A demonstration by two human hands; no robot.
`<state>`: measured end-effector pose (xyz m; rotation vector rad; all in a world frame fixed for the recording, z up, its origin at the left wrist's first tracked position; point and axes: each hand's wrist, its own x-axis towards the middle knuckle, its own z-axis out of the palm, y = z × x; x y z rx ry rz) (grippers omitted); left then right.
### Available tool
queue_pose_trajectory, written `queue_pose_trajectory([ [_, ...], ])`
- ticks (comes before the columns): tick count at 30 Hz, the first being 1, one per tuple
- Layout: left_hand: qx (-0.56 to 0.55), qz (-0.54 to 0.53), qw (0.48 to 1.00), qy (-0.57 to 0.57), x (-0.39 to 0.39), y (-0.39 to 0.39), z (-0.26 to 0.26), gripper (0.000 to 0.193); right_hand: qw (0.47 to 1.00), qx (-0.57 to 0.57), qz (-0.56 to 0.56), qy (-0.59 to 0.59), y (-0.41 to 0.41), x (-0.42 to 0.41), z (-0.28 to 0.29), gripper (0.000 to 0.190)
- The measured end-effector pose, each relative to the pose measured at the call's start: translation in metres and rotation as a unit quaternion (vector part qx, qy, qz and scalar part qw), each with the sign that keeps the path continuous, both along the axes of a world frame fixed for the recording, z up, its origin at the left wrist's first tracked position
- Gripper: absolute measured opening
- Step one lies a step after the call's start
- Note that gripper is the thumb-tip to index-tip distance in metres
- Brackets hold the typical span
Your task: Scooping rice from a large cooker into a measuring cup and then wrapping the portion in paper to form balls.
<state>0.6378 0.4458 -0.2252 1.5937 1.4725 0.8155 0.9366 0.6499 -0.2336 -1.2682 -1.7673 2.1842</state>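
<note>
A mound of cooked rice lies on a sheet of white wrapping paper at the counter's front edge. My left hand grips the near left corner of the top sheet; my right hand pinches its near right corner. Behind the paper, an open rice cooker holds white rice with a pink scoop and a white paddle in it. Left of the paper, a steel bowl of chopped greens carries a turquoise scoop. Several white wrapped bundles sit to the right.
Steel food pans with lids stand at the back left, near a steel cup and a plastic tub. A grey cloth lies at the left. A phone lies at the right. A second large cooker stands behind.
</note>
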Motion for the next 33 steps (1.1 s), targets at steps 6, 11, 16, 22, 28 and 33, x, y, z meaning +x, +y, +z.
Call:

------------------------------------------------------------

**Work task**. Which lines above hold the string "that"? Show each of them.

**Written solution**.
- The measured end-effector pose, each relative to the pose measured at the call's start: translation in metres and rotation as a unit quaternion (vector part qx, qy, qz and scalar part qw), each with the sign that keeps the path continuous, both along the axes of a world frame fixed for the recording, z up, its origin at the left wrist's first tracked position
- Note that gripper is the thumb-tip to index-tip distance in metres

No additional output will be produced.